14 Şubat 2015 Cumartesi

İYİ Kİ DOĞDUN ZEYTİN GÖZLÜ

                Yokluğunda neler değişti anlatmak istiyorum sana. Kurduğum cümleler, anlattığım hikâyeler yokluğunu anlatmaya yetmeyecek ama elimden geldiğince deneyeceğim. Sensiz çok uzun bir zaman geçirdim, sen de bensiz çok uzun bir zaman geçirdin. Bu gelişigüzel kurulmuş cümlelerimi umarım beğenirsin.

                Biriyle tanıştım, bir şekilde bulduk birbirimizi.
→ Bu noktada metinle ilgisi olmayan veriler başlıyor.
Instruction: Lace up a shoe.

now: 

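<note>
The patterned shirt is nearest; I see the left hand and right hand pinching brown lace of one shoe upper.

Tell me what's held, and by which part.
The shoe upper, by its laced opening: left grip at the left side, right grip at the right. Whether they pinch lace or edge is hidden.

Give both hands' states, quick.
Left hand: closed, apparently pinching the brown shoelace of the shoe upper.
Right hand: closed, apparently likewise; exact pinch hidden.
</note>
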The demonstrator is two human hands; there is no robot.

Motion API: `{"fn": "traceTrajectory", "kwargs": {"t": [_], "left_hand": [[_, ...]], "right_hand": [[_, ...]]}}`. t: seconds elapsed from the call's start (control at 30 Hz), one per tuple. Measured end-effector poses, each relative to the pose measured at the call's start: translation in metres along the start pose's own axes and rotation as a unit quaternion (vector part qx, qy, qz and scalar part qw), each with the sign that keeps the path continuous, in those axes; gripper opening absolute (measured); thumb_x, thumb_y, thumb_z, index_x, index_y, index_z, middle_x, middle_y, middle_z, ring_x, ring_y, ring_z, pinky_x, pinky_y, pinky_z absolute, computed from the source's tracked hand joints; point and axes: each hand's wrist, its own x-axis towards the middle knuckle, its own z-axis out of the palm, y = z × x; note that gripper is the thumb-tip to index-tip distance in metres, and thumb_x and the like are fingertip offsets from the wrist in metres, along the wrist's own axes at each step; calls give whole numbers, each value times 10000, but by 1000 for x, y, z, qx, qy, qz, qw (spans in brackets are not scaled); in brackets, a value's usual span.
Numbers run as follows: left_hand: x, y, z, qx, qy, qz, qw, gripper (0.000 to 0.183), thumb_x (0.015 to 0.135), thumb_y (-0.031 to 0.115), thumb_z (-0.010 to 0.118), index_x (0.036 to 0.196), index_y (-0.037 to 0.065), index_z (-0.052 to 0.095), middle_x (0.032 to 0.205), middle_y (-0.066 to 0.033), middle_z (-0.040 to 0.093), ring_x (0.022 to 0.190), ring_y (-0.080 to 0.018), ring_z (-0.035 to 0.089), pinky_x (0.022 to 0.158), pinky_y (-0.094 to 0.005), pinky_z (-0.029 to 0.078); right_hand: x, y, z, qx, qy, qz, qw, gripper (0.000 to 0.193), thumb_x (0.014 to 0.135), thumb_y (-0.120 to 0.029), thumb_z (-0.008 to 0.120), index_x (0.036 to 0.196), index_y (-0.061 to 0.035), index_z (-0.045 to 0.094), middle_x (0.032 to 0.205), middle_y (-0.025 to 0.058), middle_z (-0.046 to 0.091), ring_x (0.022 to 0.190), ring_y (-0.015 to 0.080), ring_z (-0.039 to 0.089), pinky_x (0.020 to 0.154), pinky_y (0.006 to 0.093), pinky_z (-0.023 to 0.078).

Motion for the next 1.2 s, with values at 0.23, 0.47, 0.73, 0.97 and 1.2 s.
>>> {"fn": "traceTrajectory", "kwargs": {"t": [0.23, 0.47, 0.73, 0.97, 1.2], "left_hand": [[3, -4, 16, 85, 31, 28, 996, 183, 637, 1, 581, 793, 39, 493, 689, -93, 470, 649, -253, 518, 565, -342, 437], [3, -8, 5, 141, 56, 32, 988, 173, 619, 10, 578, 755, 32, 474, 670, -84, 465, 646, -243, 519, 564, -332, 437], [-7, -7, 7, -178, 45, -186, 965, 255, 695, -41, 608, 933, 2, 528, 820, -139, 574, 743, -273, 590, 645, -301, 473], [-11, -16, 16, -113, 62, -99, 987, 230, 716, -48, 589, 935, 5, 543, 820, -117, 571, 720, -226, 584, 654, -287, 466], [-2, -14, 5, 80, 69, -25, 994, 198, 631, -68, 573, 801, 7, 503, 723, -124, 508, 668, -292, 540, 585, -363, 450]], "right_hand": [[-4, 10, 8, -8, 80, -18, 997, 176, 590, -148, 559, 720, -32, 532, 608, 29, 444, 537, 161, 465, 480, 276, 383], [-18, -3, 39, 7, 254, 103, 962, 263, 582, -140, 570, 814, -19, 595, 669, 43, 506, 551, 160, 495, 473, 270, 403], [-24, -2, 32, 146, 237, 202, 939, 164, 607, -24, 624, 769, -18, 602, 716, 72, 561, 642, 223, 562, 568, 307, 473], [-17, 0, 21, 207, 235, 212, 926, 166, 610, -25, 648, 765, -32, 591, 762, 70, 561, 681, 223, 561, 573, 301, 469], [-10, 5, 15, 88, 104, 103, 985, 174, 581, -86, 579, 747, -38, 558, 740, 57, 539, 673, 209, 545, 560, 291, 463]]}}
Anlaşmadık desem yalan olur, hatta bir ara o kadar iyi geldi ki bana, seni eskisi kadar düşünmemeye başladım. Böyle söylememe aldırma, çünkü beynimin içinde bir yerlerde hep sen vardın. Beynime gönderilen her kan damlası önce senin yokluğundan geçti sen yokken. Her şeyi sen yokmuşsun gibi hesap edip düşünmeye başladım. Sen yoktun. Sen yokken ne yapmalıydım? Nasıl davranmalıydım? Götü başı dağıtmalı mıydım? Bunlar bütün düşüncelerden önce işlendi beynimin içinde. Aptalım ya, uygulayamadım...

                İlk zamanlar o kadar kötü geçti ki; sana anlatabileceğim bir şey bulamıyorum. Ölü gibiydim çünkü. Cansız bedenim alınmış, taşınmış, ve kilolarca toprağın altına bırakılmış gibi hissediyordum. Konuşamadım, yiyemedim, ağlayamadım. Bol bol içtim. Ağlayamadım dediğime bakma sen, ağladım aslında. Sigaraya başladım hatta. Nasıl oldu bilmiyorum.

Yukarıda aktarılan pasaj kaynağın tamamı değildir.